According to the Los Angeles Times, a fellow deputy alleged Mandoyan grabbed her by the neck, tried to break into her home and sent her harassing text messages. Prosecutors investigated the woman’s claims but declined to charge Mandoyan.
Last week, Auditor-Controller John Naimo, the county’s chief accountant, issued a letter — first reported by ABC7 — stating that the deputy would no longer be paid and must turn in his gun and badge.
The letter to Mandoyan says he is “not authorized to serve as a department employee” and that his salary and other benefits were stopped last month. It adds that the sheriff, who isn’t authorized to override decisions made by other high-ranking county officials, knew of the board’s decision, according to The Times.
Mandoyan’s attorney, Greg Smith, told the newspaper on Monday that the deputy remains on the job despite the county’s objections.
The county’s lawsuit contends that Villanueva does not have the legal authority to reverse the decision of the Civil Service Commission and reinstate Mandoyan, rendering the move “void as a matter of law.”
“To the county’s knowledge, Mandoyan has not returned any county property and is continuing to hold himself out as a deputy sheriff,” according to the lawsuit. “Respondents’ actions are exposing the county to significant liability, threatening public safety and undermining trust in the department.”

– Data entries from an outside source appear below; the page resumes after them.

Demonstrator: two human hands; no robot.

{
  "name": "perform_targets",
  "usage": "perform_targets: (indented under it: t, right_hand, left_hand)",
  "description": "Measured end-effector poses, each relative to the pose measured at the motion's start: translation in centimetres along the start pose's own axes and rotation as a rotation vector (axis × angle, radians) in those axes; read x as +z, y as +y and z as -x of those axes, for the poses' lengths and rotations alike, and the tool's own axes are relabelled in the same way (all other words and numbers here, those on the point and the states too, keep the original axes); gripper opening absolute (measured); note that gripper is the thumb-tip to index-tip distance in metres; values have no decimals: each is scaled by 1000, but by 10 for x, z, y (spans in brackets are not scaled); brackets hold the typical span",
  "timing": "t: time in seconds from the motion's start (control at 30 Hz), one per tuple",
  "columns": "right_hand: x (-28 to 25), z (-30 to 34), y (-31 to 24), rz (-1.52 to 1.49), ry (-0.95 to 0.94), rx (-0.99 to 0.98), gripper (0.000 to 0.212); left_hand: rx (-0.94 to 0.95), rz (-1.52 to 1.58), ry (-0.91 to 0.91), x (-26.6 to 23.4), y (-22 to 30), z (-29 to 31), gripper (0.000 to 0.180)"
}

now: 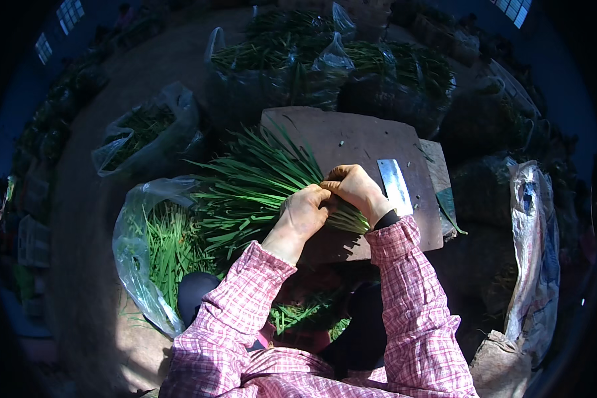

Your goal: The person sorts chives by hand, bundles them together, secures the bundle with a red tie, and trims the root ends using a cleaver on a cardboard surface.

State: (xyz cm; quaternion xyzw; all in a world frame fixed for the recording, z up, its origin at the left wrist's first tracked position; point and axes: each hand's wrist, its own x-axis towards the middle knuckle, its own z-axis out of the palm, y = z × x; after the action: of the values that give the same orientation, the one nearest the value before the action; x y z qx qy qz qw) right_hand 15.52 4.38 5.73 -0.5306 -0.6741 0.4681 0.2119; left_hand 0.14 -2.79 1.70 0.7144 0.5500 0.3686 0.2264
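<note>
A large bunch of garlic chives (255, 192) lies across the left part of a brown board (358, 136). Its green leaves fan out to the left, and its pale stem ends (349, 219) point right. My left hand (301, 217) is closed on the bunch near the stems. Against its fingertips, my right hand (357, 188) is closed in a pinch on top of the bunch; whatever lies between those fingers is hidden. Just right of my right hand, a wide-bladed knife (395, 186) rests flat on the board.
A clear plastic bag (129, 229) of chives stands open at my left, with another bag (179, 126) behind it. Large bags of greens (391, 73) line the far side. Cut leaf scraps (302, 315) lie between my knees. A whitish woven sack (530, 245) stands at the right.
</note>
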Motion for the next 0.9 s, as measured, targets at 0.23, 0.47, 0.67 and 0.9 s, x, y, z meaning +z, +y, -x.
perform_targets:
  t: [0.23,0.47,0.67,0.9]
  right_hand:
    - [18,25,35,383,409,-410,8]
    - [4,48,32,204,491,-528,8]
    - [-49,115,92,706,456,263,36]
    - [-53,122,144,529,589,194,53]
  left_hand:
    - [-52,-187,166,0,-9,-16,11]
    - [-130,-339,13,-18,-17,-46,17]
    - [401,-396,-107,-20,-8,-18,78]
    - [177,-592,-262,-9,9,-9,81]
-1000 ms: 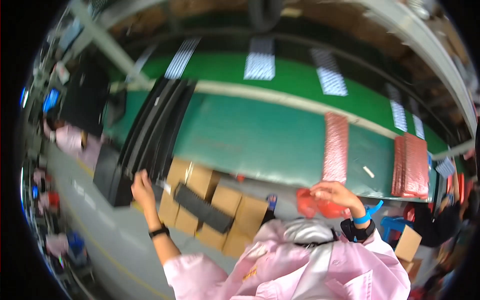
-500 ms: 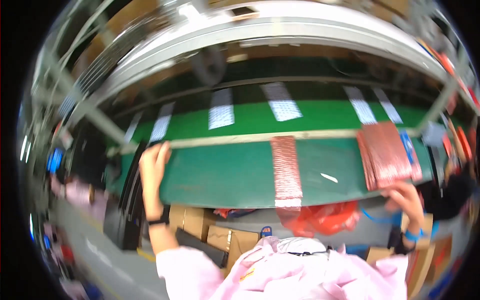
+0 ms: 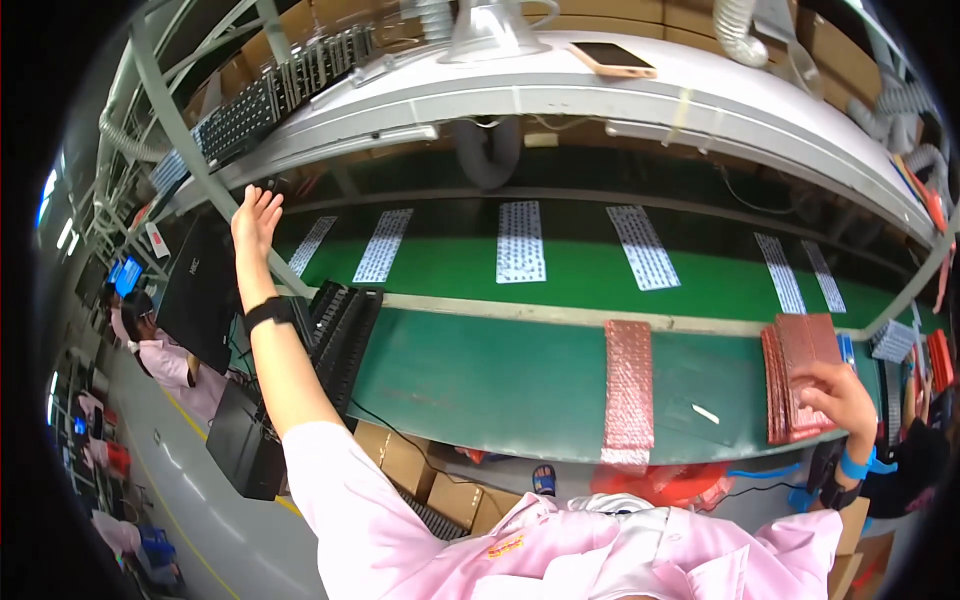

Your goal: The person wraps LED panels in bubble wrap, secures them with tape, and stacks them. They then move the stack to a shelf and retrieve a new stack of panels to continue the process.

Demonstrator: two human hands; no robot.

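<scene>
My left hand (image 3: 256, 225) is raised at the left, beside the grey frame post, with fingers stretched out and nothing in it. Below it are black keyboard-like parts (image 3: 345, 330). At the bench's right end, my right hand (image 3: 840, 400) hovers over or touches a stack of pink bubble-wrap bags (image 3: 785, 390); contact is hard to make out. Its fingers are loosely bent, with a gap between them. A single pink bubble-wrap bag (image 3: 628, 385) lies across the green bench (image 3: 480, 375), its lower end hanging over the front edge. A small white strip (image 3: 706, 413) lies to its right.
Behind a pale rail, several white key-patterned sheets (image 3: 521, 242) lie on a green belt (image 3: 440, 255). Overhead, a white shelf (image 3: 560, 95) holds a phone (image 3: 612, 60) and keyboards (image 3: 270, 105). A black monitor (image 3: 198, 300) stands left; cardboard boxes (image 3: 450, 500) are below. Co-workers sit far left.
My view has shifted, so the bench sits lower. My left hand has moved up and left off the bench's left end; my right hand has gone from the stack's lower edge to above its face.
</scene>
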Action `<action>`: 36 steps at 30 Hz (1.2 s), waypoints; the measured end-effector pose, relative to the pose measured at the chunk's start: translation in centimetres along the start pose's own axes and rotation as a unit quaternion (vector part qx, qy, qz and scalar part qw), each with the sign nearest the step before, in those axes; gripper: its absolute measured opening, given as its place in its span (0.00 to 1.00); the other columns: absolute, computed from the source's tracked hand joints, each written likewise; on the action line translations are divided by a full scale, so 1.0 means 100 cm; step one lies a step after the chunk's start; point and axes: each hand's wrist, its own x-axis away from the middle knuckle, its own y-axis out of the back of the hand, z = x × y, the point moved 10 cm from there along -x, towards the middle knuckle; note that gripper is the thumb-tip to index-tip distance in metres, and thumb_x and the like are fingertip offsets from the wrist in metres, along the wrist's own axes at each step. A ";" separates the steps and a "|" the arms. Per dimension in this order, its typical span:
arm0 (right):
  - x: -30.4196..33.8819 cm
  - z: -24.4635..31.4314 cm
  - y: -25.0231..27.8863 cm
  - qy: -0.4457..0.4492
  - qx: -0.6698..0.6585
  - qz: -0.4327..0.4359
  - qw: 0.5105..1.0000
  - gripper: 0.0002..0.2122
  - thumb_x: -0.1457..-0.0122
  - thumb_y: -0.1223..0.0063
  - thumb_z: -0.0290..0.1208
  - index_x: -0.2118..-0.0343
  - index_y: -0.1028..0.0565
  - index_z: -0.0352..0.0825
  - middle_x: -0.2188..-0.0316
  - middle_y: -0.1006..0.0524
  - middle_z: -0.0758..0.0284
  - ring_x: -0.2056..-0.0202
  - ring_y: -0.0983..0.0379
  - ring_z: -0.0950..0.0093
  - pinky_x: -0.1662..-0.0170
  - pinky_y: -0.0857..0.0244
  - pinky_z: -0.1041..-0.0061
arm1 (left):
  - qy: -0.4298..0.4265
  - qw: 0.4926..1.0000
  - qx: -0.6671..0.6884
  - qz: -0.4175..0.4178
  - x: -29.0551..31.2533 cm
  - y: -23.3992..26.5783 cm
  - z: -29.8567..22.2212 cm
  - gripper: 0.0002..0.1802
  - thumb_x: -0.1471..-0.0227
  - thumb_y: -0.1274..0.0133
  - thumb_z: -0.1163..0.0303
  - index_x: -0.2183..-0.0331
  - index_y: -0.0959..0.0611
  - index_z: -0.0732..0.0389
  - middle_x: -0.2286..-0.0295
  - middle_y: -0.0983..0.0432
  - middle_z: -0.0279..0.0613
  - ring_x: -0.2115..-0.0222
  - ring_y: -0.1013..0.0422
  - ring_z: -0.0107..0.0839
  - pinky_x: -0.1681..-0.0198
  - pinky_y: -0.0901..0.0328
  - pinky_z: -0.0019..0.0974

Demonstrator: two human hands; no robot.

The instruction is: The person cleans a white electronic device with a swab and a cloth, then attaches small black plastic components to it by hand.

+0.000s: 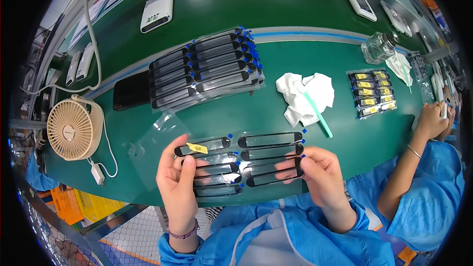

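Clear sheet of black-edged strips (271, 141): lies between left grip (178, 180), which pinches its left edge, and right grip (322, 175), which pinches its right. Counter (217, 120), beyond both grips: stacked similar sheets (202, 71), white cloth (294, 99).

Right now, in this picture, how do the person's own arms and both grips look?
Both sleeves are bright blue. The left grip is an ungloved hand with a purplish beaded bracelet at the wrist; the right grip is also ungloved.
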 end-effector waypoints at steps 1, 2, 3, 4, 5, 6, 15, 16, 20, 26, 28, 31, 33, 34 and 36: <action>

Kuehl, who has been outspoken in her opposition to Mandoyan’s reinstatement, told City News Service Monday that beyond the “deep disagreement” between Villanueva and the board over whether he had authority to make such a move, the case has bigger ramifications.
“The larger picture is that the sheriff has also indicated that he wants to reopen the terminations of a number of deputies, and so we were also concerned that this was going to lead to a kind of set of actions that would be similar,” Kuehl said, saying the concern pushed the county to pursue legal action.
Villanueva’s decision to reinstate Mandoyan prompted a heated debate at a hearing in late January between the sheriff and the Board of Supervisors, which has no direct control over the day-to-day management of the Sheriff’s Department.
Villanueva suggested Sunday that the county’s move wasn’t the final word on the matter.
“This personnel matter is under review and will be decided through the legal employment process,” he told The Times in a written statement. “While the specific facts of this case are protected under the Peace Officer Bill of Rights and civil service procedures, I can assure that an objective, honest and fair assessment was conducted before reinstatement. We will let the process continue forward as we work to determine the final outcome.”